What you will do: Copy every line from the records that holds the word "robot".

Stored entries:

BEGIN

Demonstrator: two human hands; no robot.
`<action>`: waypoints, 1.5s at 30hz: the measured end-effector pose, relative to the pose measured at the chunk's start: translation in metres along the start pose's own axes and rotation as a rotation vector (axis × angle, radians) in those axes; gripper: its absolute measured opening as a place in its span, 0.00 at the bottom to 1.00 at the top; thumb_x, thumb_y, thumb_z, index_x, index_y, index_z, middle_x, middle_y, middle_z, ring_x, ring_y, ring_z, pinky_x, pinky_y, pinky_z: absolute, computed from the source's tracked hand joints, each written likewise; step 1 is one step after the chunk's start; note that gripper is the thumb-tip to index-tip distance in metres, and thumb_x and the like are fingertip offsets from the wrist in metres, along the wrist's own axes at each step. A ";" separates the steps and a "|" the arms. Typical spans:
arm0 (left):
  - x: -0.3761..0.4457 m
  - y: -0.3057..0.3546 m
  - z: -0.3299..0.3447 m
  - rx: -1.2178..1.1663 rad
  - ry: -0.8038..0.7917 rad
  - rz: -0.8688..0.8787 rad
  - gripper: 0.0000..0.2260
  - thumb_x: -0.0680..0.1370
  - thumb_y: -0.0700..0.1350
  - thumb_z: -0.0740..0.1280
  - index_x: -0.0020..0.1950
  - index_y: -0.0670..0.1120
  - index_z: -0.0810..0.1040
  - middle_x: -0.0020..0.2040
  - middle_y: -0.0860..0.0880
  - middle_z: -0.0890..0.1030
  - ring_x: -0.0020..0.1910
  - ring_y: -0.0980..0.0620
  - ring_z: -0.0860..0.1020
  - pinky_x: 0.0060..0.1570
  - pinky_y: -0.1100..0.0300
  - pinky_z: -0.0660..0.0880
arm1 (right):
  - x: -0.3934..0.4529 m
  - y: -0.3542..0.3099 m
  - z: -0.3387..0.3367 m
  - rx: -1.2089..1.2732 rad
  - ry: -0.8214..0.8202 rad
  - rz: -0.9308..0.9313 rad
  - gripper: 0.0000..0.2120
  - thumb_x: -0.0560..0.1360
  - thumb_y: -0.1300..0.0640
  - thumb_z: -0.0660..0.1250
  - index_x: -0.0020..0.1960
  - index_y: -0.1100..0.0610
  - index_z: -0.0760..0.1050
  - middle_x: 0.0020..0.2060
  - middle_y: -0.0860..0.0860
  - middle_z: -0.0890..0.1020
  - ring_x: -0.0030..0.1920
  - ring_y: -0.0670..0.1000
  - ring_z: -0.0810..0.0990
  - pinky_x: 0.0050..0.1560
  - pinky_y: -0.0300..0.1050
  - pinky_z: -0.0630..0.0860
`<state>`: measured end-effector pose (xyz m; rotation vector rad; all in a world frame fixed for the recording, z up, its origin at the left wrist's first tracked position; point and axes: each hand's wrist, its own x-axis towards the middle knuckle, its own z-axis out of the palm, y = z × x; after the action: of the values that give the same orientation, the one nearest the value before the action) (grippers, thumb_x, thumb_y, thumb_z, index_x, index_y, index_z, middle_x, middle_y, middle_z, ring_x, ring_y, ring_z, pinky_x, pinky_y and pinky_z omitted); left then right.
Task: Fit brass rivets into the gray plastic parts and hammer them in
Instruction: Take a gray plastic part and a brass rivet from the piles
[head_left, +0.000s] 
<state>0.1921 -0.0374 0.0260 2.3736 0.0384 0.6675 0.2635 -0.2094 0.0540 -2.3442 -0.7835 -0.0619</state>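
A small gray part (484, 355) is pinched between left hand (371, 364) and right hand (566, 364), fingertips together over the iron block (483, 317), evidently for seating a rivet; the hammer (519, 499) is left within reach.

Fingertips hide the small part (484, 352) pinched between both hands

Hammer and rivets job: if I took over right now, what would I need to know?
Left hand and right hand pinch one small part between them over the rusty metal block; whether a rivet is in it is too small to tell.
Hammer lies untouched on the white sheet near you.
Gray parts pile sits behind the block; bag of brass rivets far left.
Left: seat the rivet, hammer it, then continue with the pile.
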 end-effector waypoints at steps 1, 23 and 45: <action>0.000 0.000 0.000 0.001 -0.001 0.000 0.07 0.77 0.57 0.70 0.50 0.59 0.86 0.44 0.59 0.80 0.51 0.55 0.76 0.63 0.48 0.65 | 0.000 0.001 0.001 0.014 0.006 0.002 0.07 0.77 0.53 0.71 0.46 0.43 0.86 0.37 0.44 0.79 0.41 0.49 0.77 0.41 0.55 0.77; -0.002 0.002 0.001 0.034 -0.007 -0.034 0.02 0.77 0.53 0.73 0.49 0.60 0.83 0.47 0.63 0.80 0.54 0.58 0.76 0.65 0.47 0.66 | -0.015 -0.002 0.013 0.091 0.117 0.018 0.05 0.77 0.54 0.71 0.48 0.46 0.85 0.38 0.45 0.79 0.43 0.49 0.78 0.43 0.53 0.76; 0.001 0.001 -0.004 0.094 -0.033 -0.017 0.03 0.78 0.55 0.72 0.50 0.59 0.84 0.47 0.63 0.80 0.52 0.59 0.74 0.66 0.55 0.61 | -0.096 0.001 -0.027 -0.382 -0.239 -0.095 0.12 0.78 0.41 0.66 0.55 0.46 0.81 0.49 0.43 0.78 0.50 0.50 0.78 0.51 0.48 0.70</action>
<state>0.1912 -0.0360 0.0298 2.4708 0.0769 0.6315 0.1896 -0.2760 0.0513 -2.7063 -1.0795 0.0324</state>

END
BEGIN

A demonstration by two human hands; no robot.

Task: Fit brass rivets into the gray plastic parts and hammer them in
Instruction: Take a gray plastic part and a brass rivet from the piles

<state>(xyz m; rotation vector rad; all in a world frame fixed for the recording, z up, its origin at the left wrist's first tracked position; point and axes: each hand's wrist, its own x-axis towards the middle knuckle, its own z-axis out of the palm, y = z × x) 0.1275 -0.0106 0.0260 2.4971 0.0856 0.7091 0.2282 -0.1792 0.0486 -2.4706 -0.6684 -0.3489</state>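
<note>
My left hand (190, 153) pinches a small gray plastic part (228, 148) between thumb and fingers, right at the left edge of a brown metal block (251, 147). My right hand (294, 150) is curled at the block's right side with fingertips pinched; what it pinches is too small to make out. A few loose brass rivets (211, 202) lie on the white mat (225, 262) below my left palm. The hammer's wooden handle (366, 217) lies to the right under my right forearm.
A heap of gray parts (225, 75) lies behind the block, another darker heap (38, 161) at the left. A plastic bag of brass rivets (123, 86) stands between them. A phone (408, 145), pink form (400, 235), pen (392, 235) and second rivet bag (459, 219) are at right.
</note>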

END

Solved exercise:
Demonstrator: two human hands; no robot.
A demonstration by two human hands; no robot.

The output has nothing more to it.